**Assigned task**: Which lines in the entries below contain the string "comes"? Show each of them in full.

**Information supplied**:

━━━━━━━━━━

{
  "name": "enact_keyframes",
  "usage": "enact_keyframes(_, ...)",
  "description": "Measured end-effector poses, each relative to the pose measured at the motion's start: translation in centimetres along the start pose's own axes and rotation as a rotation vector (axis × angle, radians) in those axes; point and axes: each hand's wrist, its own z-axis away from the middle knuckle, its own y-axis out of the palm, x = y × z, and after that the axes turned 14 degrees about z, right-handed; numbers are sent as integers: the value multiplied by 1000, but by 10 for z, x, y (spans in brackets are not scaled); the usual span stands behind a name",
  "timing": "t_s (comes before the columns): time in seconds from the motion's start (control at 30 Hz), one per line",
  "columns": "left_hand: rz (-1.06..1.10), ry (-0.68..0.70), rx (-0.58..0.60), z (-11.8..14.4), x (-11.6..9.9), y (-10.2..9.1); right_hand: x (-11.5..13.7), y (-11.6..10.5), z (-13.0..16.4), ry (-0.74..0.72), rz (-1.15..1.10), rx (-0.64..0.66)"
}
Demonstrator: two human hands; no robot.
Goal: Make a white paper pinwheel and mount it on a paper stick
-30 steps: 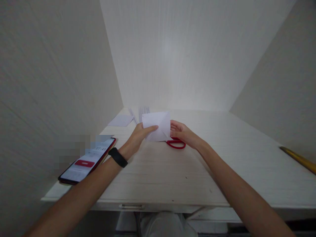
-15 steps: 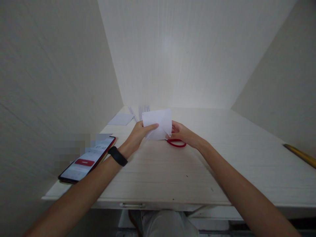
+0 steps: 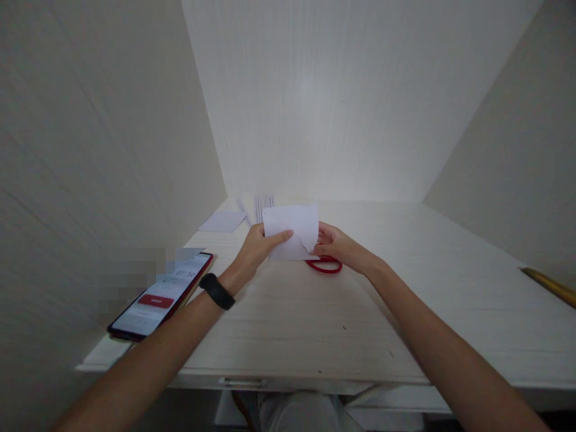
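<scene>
**A:** Head view, the only one here: the left hand (image 3: 252, 249) has its fingers (image 3: 281, 236) pinched on the left edge of a folded white sheet of paper (image 3: 292, 234), and the right hand (image 3: 335, 246) grips the right edge, thumb near a small turned-up corner. The paper is held just above the pale wood-grain worktop (image 3: 315, 324), toward the back of it. Both hands are clamped on the sheet, neither one loose.

**B:** What's the red thing under it?

**A:** Red-handled scissors (image 3: 324, 266), just one loop of the handle showing, right below the right hand. Can't tell whether the hand touches them. The blades are hidden behind the paper.

**B:** So what could go wrong?

**A:** My guess: the hidden blades. If the paper is pressed down there, the fold could come out lumpy or a finger could catch an edge. Uneven pulling from the two hands could also skew the crease or tear that corner.

**B:** Anything else around?

**A:** A red-cased smartphone (image 3: 157, 295) sits near the left front edge with its screen lit, close to the left forearm, so a nudge could tip it off. Loose white paper pieces (image 3: 224, 221) lie at the back left, and a yellow pencil-like stick (image 3: 549, 287) at the far right.
</scene>
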Motion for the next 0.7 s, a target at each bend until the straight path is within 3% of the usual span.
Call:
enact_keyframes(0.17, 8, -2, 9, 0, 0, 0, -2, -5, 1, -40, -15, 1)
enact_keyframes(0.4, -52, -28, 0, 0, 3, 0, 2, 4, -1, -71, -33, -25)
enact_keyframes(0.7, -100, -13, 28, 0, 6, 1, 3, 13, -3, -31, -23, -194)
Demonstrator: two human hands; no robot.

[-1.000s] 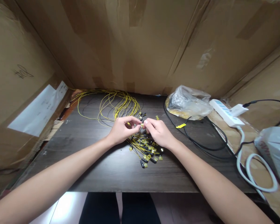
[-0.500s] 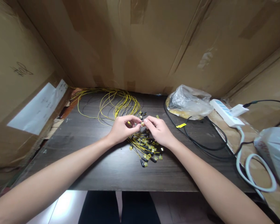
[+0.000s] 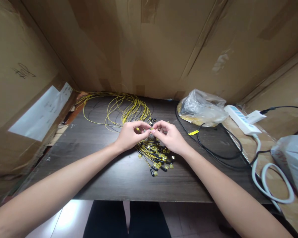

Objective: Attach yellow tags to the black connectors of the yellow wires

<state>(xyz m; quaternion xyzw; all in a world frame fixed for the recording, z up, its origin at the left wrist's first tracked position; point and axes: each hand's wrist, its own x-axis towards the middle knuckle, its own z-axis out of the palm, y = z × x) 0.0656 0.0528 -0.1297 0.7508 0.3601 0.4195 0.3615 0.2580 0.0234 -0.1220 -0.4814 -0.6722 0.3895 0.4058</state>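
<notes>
My left hand (image 3: 129,136) pinches a small cable connector (image 3: 151,129) with a yellow cap between thumb and forefinger. From the other side, the thumb and forefinger of my right hand (image 3: 171,138) close on the cap end; the fingertips of both hands nearly meet and hide most of it. Below and between the hands lies a bundle of black connectors with clear yellow caps (image 3: 157,164), on thin yellow cables. Behind my left hand, the yellow cables (image 3: 136,110) run in loose loops to the back left.
A clear plastic bag (image 3: 201,107) with yellowish contents lies at the back right. Beside it are a black cable (image 3: 211,153) with a yellow tag (image 3: 193,132), and a white power strip (image 3: 242,119). Cardboard walls (image 3: 129,46) enclose the dark tabletop (image 3: 101,185).
My right fingers have shifted their hold at the connector, with the forefinger more bent and the thumb lower. My left hand has stayed almost in place. The view has moved slightly.
</notes>
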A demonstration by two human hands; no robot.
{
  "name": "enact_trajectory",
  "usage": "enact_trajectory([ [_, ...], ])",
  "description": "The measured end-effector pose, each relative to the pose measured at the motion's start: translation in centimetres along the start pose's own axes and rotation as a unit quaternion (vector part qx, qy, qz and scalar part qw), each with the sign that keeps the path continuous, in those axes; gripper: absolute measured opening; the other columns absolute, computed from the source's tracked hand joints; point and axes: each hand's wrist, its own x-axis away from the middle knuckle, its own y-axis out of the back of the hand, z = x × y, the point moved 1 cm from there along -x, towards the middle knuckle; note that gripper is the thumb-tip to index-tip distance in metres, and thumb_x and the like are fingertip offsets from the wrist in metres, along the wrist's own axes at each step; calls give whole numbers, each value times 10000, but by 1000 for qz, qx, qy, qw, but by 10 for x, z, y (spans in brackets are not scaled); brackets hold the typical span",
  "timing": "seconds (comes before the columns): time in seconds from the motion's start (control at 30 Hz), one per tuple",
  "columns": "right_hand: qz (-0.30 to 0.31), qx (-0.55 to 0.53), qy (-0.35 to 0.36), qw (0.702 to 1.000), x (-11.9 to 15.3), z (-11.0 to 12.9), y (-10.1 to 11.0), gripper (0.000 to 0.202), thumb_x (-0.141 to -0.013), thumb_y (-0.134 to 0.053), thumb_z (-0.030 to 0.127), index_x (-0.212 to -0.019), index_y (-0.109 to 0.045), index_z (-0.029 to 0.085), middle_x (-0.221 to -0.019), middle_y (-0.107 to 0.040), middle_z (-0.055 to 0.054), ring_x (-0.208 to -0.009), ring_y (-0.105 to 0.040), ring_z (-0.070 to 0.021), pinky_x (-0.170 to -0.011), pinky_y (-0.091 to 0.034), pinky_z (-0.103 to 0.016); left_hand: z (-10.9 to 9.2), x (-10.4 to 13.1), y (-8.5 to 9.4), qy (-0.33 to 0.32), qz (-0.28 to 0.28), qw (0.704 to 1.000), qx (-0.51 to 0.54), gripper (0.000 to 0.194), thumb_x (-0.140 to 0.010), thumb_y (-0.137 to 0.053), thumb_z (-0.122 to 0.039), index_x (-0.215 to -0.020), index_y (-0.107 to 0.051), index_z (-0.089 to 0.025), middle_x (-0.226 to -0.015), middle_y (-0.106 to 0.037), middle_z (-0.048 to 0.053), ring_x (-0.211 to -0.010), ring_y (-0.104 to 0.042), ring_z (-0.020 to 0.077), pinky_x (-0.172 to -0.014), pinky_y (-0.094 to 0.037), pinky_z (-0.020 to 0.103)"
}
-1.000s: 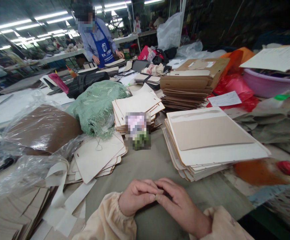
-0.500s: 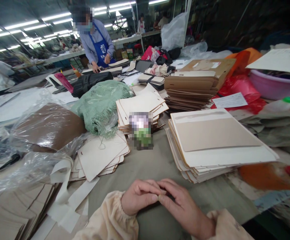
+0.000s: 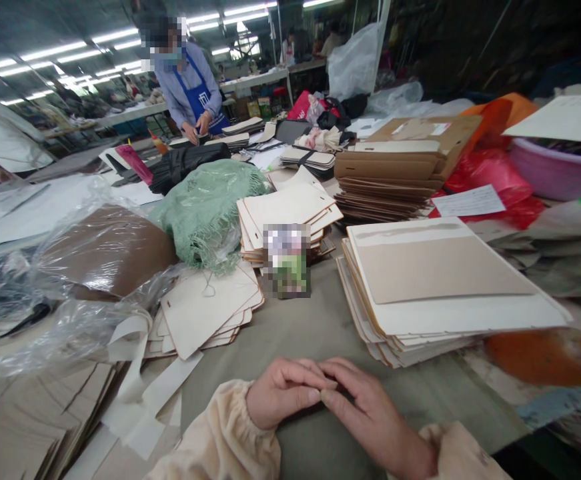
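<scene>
My left hand and my right hand meet at the fingertips over a grey-green cloth at the bottom centre. The fingers of each hand are pressed together and curved. Whether anything small lies between the fingertips cannot be made out. Ahead of them, a pixelated item stands against a pile of cream panels. Right of that is a large stack of pale boards with a beige sheet on top. More cream panels lie fanned out to the left, beside white strips.
A green fringed bundle and a plastic-wrapped brown piece lie on the left. Brown boards, red plastic and a purple basin are on the right. A person in a blue apron works at the far side.
The view has shifted slightly, so table items appear a little further right. The person in the apron has brought their hands closer together. My hands keep the same pose.
</scene>
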Motion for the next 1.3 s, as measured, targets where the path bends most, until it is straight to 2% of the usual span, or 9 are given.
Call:
enact_trajectory([
  [0.23,-3,6,-3,1000,0,0,0,115,-919,-515,293,-965,-595,225,-944,-591,-8,-887,-554,-143,-783,-424,-232,-2,-1,-1,10,-9,1000,-2,195,-804,-664,-208,-982,-742,-202,-878,-675,99,-866,-623,175,-820,-461,295],
  [0.43,-7,8,5,1000,-1,-1,-1,142,-920,-521,316,-979,-608,221,-923,-592,-10,-857,-554,-142,-757,-426,-234,-2,0,-1,14,-4,1000,-11,198,-801,-667,-242,-977,-744,-191,-882,-672,114,-873,-633,213,-825,-473,347],
  [0.6,-13,-1,9,1000,-1,1,0,161,-916,-529,306,-1027,-610,225,-940,-599,-16,-865,-559,-147,-748,-429,-236,-3,0,-1,21,-8,1000,-16,206,-796,-675,-271,-963,-747,-174,-881,-668,117,-853,-626,197,-805,-476,324],
  [1.13,-11,2,13,1000,0,1,-1,151,-920,-521,313,-998,-607,216,-923,-593,-16,-854,-554,-144,-741,-424,-241,-5,-2,-3,4,-7,1000,-11,181,-803,-665,-232,-957,-749,-184,-884,-683,118,-857,-630,190,-809,-476,315],
  [1.3,-10,4,9,1000,-1,1,1,166,-920,-520,320,-1005,-612,211,-925,-596,-23,-853,-557,-148,-736,-428,-243,-5,-2,-3,18,-12,1000,-13,181,-791,-676,-237,-944,-753,-178,-881,-683,119,-848,-632,193,-805,-482,316],
])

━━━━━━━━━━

**Output for this task**:
  "timing": "t_s (comes before the columns): time in seconds from the motion's start (control at 30 Hz), one per line",
  "timing": "seconds (comes before the columns): time in seconds from the motion's start (control at 30 Hz), one per tuple",

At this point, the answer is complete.